Owners can use positive reinforcement training methods for great results, and to improve on that already strong bond.
Just remember that some things, like natural instincts for barking, cannot be trained out. But, you can train a Corgi not to bark in some situations.
Both breeds need daily exercise, despite their short legs. However, because of their body shape, exercise that involves jumping or climbing things like stairs can put pressure on their backs.

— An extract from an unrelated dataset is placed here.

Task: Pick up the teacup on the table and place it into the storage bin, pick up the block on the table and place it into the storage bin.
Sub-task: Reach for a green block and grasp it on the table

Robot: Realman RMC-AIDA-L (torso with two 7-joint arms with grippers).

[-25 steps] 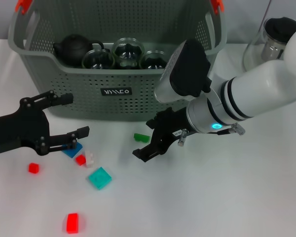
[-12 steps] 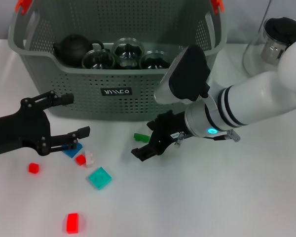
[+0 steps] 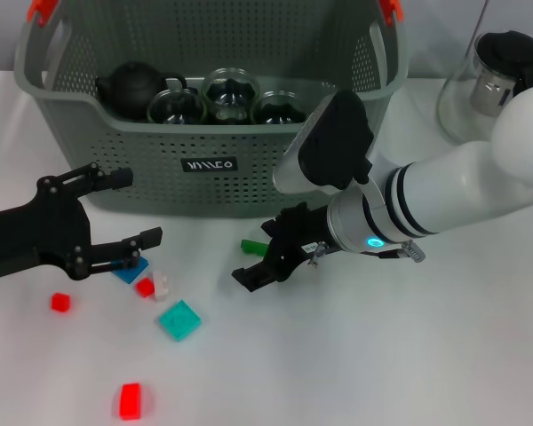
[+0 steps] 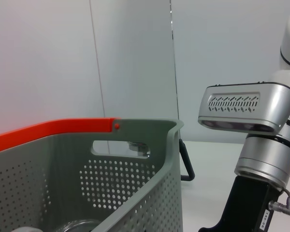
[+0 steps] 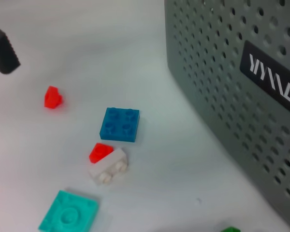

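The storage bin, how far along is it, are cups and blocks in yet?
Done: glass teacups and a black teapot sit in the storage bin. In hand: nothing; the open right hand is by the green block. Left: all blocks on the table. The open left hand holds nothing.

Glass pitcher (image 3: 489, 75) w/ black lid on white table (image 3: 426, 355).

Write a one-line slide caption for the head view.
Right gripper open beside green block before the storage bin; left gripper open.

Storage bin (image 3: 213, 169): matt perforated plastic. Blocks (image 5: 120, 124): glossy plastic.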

Pembroke vs Cardigan Corgi Health
We’ve briefly mentioned it in the last section, but one main health issue for both Corgi breeds relates to their body conformation.
Because both Corgi breeds have long backs and shortened legs, they can be at higher risk of problems like Intervertebral Disc Disease, which can cause pain, trouble moving, and even paralysis.
To minimize this risk, don’t let your Corgi jump down from beds or the couch. You may also want to reduce the amount they use stairs.
Dog ramps are a great way to minimize pressure on a Corgi’s back.
Both Corgi breeds can also be prone to other health issues, including:
- Hip dysplasia
- Degenerative Myelopathy
- Heart issues
- Progressive Retinal Atrophy
Responsible breeders will health test their dogs and show you clean certificates of health before you commit to a puppy.
Both the Pembroke Welsh Corgi and Cardigan Welsh Corgi have average lifespans of 12 years, but with proper care and good breeding, they can exceed this.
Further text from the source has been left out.